“This is the 17th day of my participation in the Gwen Challenge in November. See details of the event: The Last Gwen Challenge in 2021”.

Topic describes

This is 318 on LeetCode. Maximum word length product with medium difficulty.

Tag: “simulation”, “bit operation”, “hash table”

Given a string array of words, find the maximum length(word[I]) * length(word[j]) that contains no common letters. You can think of each word as containing only lowercase letters. If no such two words exist, return 000.

Example 1:

Input: [abcw ", "" baz", "foo", "bar", "XTFN", "abcdef"] output: 16 explanation: the two words "abcw", "XTFN".Copy the code

Example 2:

Input: [" a ", "ab", "ABC", "d", "CD" and "BCD", "abcd"] output: 4: this two word for "ab", the "CD".Copy the code

Example 3:

Input: [" A "," AA "," AAA "," aAAA "] Output: 0 Explanation: There are no such two words.Copy the code

Tip:

  • 2 <= words.length <= 1000
  • 1 <= words[i].length <= 1000
  • Words [I] contains only lowercase letters

simulation

Words [I] Words [I]words[I] only have lowercase letters, and only need to distinguish between two characters whether there is letter duplication.

We can use an int to refer to a word[I]word[I]word[I] : low 262626 to refer to whether the letters A-z have been present.

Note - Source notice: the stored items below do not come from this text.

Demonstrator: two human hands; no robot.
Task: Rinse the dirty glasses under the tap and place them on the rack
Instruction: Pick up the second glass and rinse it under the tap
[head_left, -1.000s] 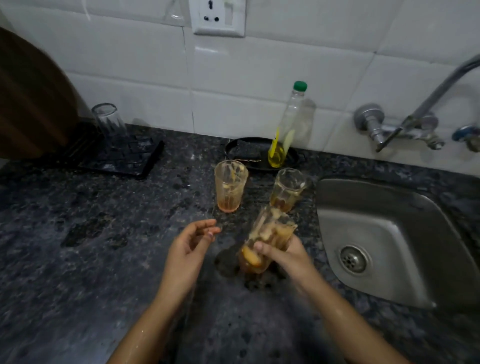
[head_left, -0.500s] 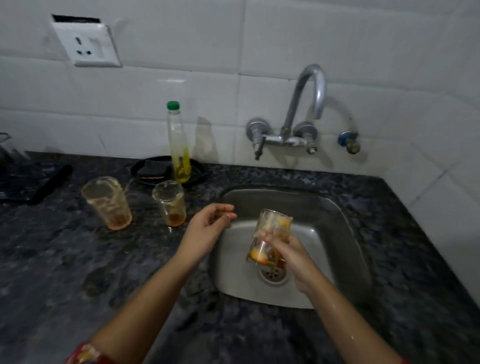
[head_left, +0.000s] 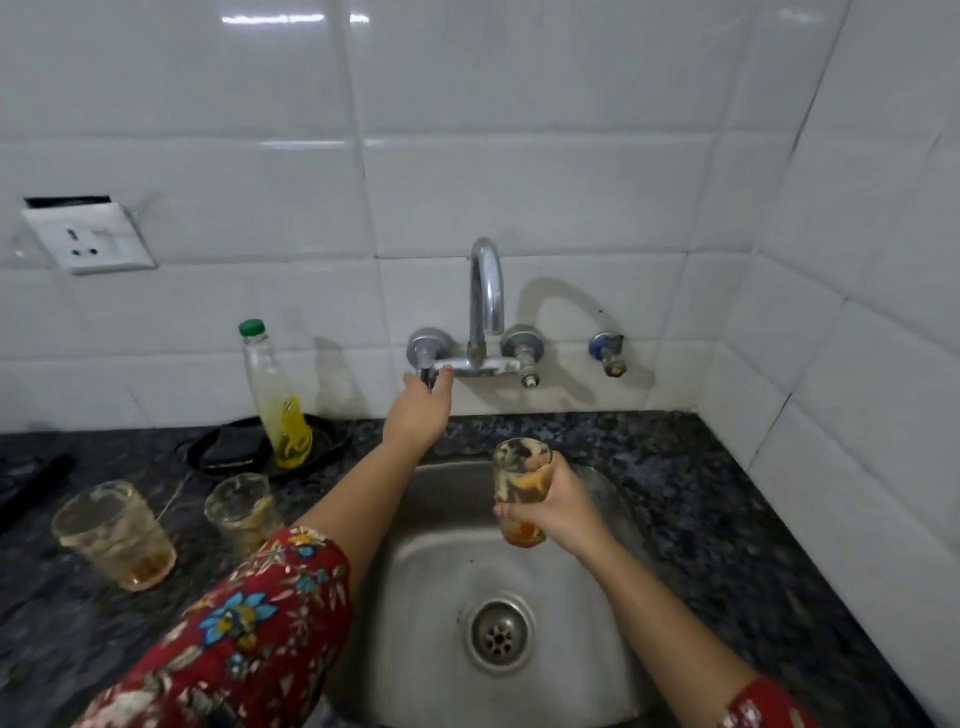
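Left hand (head_left: 418, 410) reaches far over the steel sink (head_left: 582, 654), arm outstretched, thumb and fingers closing round the left lever (head_left: 430, 370) of the wall tap (head_left: 487, 291); its fingertips are mostly hidden. Right hand (head_left: 561, 506) wraps its fingers round a dirty glass (head_left: 519, 483), held upright above the basin. On the dark counter (head_left: 701, 519) to the left stand a large smeared glass (head_left: 111, 535) and a smaller glass (head_left: 241, 512), partly covered by the floral sleeve (head_left: 249, 639). A dark shape (head_left: 31, 483) is cut off at the left edge.
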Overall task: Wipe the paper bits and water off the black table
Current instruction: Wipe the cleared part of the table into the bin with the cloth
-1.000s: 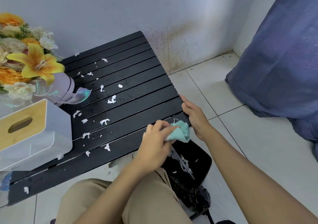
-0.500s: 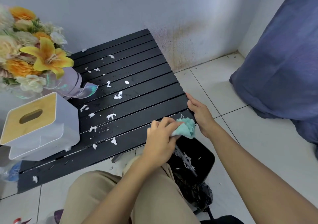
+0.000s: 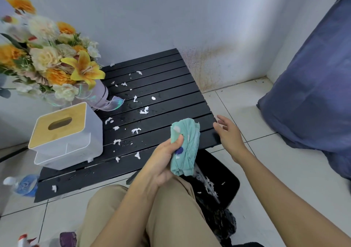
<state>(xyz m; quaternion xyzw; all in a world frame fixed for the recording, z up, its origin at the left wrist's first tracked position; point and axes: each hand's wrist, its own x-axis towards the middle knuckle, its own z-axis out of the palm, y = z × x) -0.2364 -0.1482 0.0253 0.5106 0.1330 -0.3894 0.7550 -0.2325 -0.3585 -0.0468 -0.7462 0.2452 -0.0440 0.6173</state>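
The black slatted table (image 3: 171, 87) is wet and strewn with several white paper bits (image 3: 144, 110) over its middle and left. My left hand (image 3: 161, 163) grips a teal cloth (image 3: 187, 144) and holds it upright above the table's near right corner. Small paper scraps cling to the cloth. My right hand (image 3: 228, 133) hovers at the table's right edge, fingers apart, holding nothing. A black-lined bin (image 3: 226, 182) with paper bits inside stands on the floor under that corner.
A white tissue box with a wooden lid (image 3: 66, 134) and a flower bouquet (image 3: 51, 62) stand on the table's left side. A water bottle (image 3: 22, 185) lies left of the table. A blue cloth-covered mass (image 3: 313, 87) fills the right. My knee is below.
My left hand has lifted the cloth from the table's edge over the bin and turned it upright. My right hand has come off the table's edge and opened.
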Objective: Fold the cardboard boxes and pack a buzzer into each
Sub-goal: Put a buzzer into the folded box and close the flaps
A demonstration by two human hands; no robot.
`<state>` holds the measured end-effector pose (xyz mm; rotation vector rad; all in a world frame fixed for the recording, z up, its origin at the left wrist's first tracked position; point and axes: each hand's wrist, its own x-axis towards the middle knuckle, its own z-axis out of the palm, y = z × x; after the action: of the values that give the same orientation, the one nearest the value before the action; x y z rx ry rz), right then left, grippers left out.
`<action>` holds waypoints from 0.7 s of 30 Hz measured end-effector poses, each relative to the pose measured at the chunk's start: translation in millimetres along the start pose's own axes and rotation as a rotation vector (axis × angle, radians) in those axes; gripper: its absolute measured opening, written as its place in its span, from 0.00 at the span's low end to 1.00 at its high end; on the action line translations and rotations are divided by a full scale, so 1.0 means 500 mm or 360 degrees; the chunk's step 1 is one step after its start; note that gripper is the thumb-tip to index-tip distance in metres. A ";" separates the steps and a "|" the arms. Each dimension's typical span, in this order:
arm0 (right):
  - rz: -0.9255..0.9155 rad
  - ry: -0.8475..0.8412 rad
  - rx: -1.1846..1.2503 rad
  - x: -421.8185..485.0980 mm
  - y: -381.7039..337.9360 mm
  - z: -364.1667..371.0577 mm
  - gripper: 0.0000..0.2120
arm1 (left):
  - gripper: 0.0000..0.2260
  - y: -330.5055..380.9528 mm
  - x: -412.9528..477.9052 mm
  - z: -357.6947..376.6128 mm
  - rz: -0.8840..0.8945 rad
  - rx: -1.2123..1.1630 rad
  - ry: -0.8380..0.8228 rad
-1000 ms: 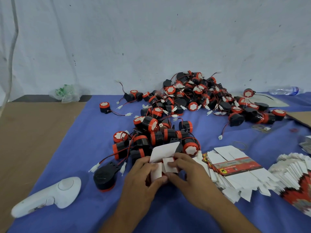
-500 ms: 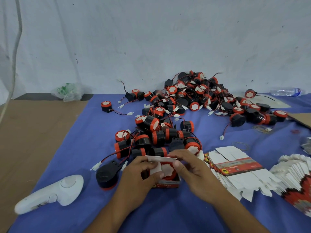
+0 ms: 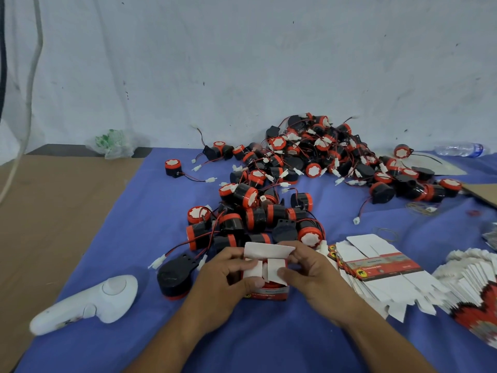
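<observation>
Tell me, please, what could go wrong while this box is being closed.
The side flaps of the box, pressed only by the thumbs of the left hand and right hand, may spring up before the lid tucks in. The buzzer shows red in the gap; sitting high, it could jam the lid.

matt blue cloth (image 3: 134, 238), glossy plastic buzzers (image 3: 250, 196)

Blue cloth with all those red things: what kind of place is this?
Probably a small packing workshop: a heap of red-and-black buzzers lies on the blue cloth, flat unfolded boxes are stacked beside it, and the left hand and right hand fold one box.
</observation>
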<state>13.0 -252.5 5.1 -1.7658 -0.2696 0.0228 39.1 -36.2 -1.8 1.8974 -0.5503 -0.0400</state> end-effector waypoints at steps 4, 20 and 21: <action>-0.0135 0.0067 -0.0350 -0.003 0.006 -0.004 0.22 | 0.14 0.002 -0.003 -0.007 -0.0081 -0.0048 -0.0071; -0.0304 -0.0121 -0.0852 -0.007 0.001 -0.014 0.16 | 0.17 -0.010 -0.008 -0.013 -0.0006 -0.0149 -0.0140; -0.0319 -0.0124 -0.0902 -0.006 0.003 -0.014 0.18 | 0.16 -0.011 -0.008 -0.012 0.0006 -0.0140 -0.0120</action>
<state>11.3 -260.1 4.7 -2.2932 -0.5493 -0.1423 39.1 -27.8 -5.4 1.8147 -0.5937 -0.1321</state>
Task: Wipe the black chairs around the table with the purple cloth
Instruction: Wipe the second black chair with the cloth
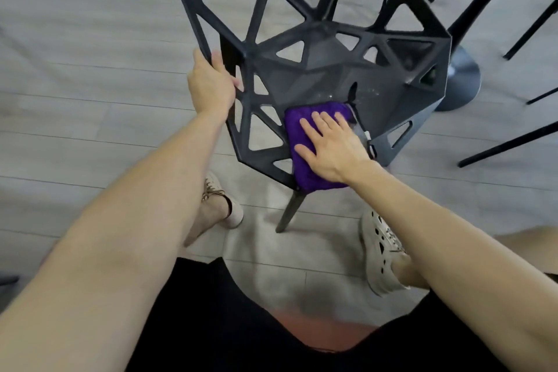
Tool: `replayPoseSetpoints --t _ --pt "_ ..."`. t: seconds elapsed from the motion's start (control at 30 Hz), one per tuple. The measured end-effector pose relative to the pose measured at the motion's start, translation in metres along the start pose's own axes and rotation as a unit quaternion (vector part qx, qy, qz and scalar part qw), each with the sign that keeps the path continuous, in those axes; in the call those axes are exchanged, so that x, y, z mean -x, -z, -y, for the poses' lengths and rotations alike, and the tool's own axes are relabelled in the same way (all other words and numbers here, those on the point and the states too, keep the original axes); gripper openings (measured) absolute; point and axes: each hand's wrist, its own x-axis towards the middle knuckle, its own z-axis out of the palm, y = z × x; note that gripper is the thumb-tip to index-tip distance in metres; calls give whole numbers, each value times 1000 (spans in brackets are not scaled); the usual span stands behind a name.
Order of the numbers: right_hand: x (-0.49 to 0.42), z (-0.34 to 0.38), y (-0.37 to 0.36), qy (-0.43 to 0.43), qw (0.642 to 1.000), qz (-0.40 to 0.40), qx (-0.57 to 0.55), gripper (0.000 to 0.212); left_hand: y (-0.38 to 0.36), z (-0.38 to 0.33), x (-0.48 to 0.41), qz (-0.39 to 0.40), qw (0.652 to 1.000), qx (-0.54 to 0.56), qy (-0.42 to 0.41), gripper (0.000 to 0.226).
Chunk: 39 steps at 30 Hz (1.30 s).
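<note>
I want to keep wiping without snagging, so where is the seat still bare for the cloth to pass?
Bare seat lies beyond the purple cloth under the right hand, toward the backrest, and rightward to the chair rim. It is crowded at the left rim, where the left hand grips, and around the triangular cutouts.

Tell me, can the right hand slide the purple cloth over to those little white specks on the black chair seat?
Probably yes. The right hand lies flat on the fuzzy purple cloth, and the white specks sit just beyond it on the black plastic chair seat, with nothing lying between.
</note>
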Motion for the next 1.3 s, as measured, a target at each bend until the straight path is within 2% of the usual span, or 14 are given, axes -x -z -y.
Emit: replayPoseSetpoints --t 0.13,0.37,0.53,0.7,0.83,1.03,1.07,1.13,1.23,1.27,1.3 --pt "6 17 -18 -28 999 -2 -32 78 3 3 -9 -2 1000 -9 -24 38" --pt "-10 -7 -8 6 998 23 -51 71 4 6 0 -8 999 -16 -45 36" --pt "-131 -43 -10 -23 995 41 -85 71 5 6 -1 -20 998 -29 -48 31" --pt "-219 -33 -7 -31 996 24 -81 74 5 13 0 -16 999 -1 -32 28" --pt "-188 -24 -6 -5 996 36 -82 74 8 6 6 -23 998 -41 -36 30" --pt "-70 15 -8 32 990 64 -118 72 9 1 11 -29 995 -83 -54 42" --pt "-57 17 -8 30 991 64 -117 72 8 1 11 -53 987 -127 -77 47" --pt "-38 18 -9 20 992 59 -112 72 9 -5 13 -83 944 -275 -163 62" --pt "-24 19 -8 -4 993 31 -114 71 9 -12 15 25 821 -429 -376 62" --pt "-20 18 -8 -11 993 25 -116 71 5 -12 18 63 790 -453 -409 59" --pt "-18 16 -7 -16 993 20 -117 71 -2 -12 21 90 779 -469 -407 57"
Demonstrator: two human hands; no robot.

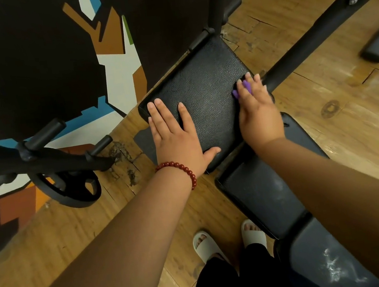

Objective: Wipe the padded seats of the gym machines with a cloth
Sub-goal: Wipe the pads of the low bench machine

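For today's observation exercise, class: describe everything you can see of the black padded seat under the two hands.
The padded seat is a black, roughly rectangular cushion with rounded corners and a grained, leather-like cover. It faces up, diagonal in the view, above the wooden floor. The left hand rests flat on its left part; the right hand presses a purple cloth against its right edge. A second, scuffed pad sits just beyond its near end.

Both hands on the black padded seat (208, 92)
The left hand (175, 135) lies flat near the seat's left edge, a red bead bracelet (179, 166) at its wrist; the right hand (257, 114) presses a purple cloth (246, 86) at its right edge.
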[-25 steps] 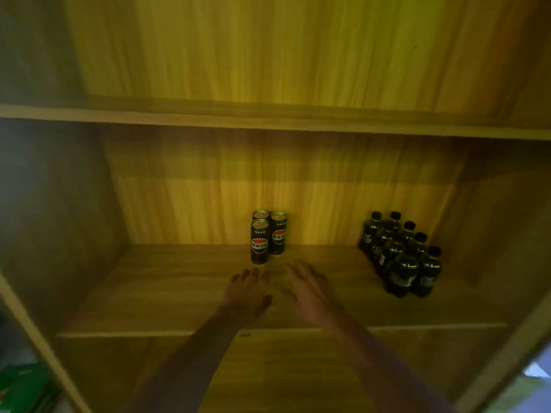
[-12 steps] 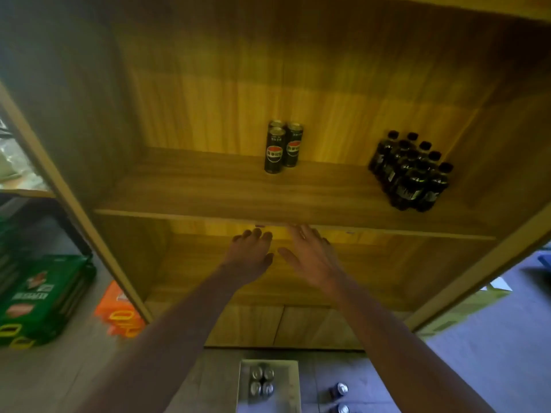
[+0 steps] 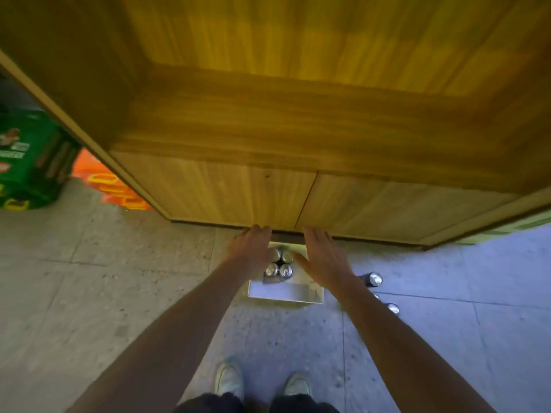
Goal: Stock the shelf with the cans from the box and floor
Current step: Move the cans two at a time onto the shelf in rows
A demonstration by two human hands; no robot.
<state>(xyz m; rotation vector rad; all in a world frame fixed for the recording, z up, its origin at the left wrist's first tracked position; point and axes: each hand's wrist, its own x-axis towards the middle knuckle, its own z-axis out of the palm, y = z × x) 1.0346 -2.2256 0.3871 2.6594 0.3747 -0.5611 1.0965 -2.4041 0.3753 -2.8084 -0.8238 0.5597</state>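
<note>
Since the cans (image 3: 278, 265) sit upright in a tight cluster of four at the far-left end of the white box (image 3: 286, 290) on the floor (image 3: 119, 278), both hands come in spread, likely to flank a pair each. Left hand (image 3: 255, 247) and right hand (image 3: 323, 257): grip apart, holding nothing. Cans: dark bodies, shiny silver tops. More cans (image 3: 374, 278) stand loose on the floor just right of the box. Shelf (image 3: 268, 126) above is bare in this view.

Single head view, facing steeply down, high above floor (image 3: 119, 293)
</note>
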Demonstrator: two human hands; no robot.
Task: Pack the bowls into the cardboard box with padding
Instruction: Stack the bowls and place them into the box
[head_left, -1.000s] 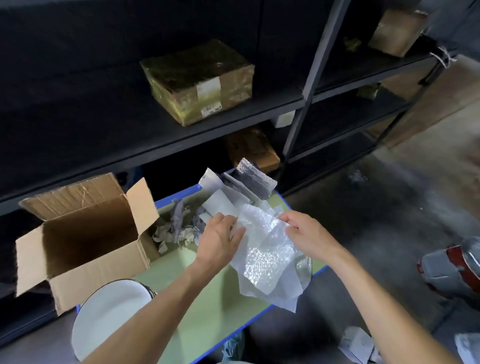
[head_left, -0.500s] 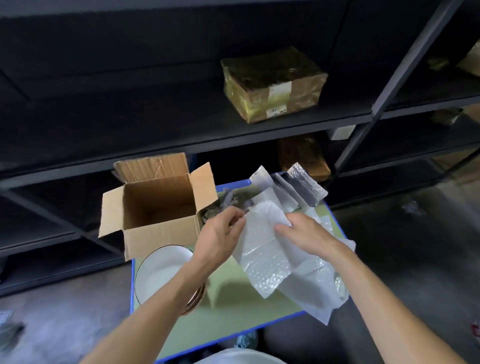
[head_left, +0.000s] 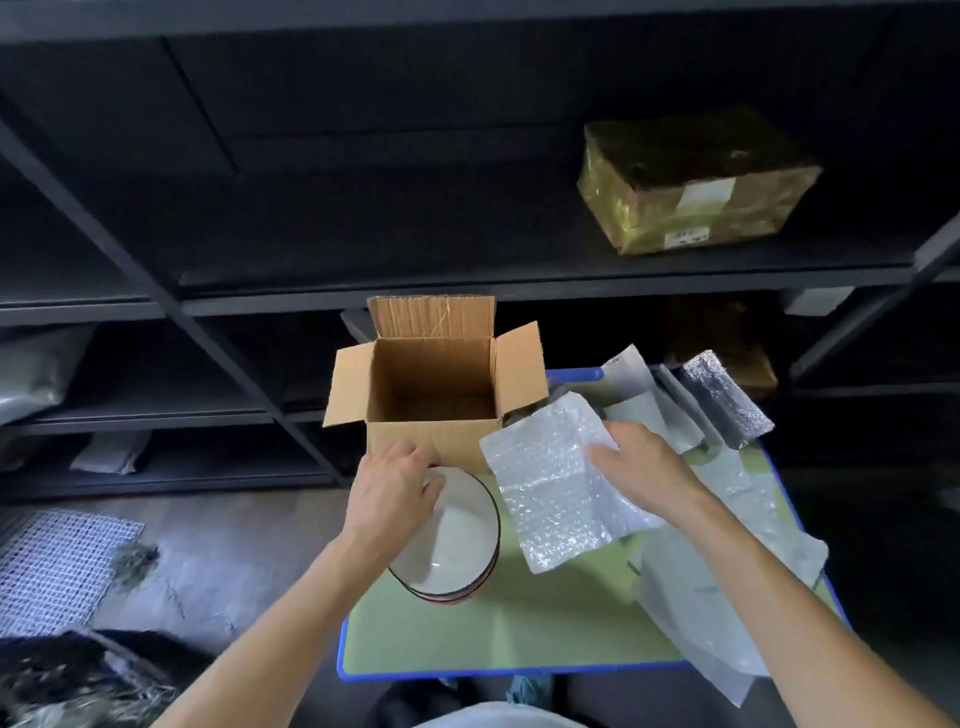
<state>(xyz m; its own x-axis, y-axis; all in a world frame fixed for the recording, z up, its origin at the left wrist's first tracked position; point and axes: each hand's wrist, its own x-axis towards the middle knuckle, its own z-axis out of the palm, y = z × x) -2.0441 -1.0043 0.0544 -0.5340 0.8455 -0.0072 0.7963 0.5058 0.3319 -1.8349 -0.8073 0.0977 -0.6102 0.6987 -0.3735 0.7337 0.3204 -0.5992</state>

Then the & operation is performed on the two int values corresponding to each “character pair” (the result is 000 if there are no duplicate characters) and the final answer is obtained.

Code:

class Solution {
    public int maxProduct(String[] words) {
        int n = words.length, idx = 0;
        int[] masks = new int[n];
        for (String w : words) {
            int t = 0;
            for (int i = 0; i < w.length(); i++) {
                int u = w.charAt(i) - 'a';
                t |= (1 << u);
            }
            masks[idx++] = t;
        }
        int ans = 0;
        for (int i = 0; i < n; i++) {
            for (int j = 0; j < i; j++) {
                if ((masks[i] & masks[j]) == 0) ans = Math.max(ans, words[i].length() * words[j].length()); }}returnans; }}Copy the code
  • Time complexity: Let NNN be the length of the WordsWordsWords array, The complexity of maskSMAskSMasks is O(∑ I =0i=n−1words[I].length)O(\sum_{I =0}^{I =n – 1} words [I]. Length) O (∑ I = 0 I = n – 1 words [I] length); The answer is O(n2)O(n^2)O(n2). The overall complexity of O (Max ⁡ (∑ I = 0 I = n – 1 words [I] length, n2)) O (\ Max (\ sum_ {I = 0} ^} {I = n – 1 words [I] length, N ^ 2) O (Max (∑ I = 0 I = n – 1 words [I] length, n2))
  • Space complexity: O(n)O(n)O(n)

To optimize the

It is not difficult to find that for the two characters with the same word frequency (maskMaskMask value is the same), only the characters with large length need to be reserved. Therefore, we can use “hash table” to replace maskSMAskSMasks array.

Code:

class Solution {
    public int maxProduct(String[] words) {
        Map<Integer, Integer> map = new HashMap<>();
        for (String w : words) {
            int t = 0, m = w.length();
            for (int i = 0; i < m; i++) {
                int u = w.charAt(i) - 'a';
                t |= (1 << u);
            }
            if(! map.containsKey(t) || map.get(t) < m) map.put(t, m); }int ans = 0;
        for (int a : map.keySet()) {
            for (int b : map.keySet()) {
                if ((a & b) == 0) ans = Math.max(ans, map.get(a) * map.get(b)); }}returnans; }}Copy the code
  • Time complexity: Let NNN be the length of the WordsWordsWords array, The complexity of mapMapMap is O(∑ I =0i=n−1words[I].length)O(\sum_{I =0}^{I = n-1}words[I].length)O(∑ I =0i=n−1words[I].length); The answer is O(n2)O(n^2)O(n2). The overall complexity of O (Max ⁡ (∑ I = 0 I = n – 1 words [I] length, n2)) O (\ Max (\ sum_ {I = 0} ^} {I = n – 1 words [I] length, N ^ 2) O (Max (∑ I = 0 I = n – 1 words [I] length, n2))
  • Space complexity: O(n)O(n)O(n)

The last

This is the no.318 of our “Brush through LeetCode” series, which started on 2021/01/01. There are 1916 questions on LeetCode as of the start date, some of which have lock questions. We will finish all the questions without lock first.

In this series of articles, in addition to explaining how to solve the problem, I will also present the most concise code possible. If a general solution is involved, the corresponding code template will also be used.

In order to facilitate the students to debug and submit the code on the computer, I set up the relevant warehouse: github.com/SharingSour…

In the repository, you’ll see links to the series of articles, the corresponding code for the series of articles, the LeetCode source links, and other preferred solutions.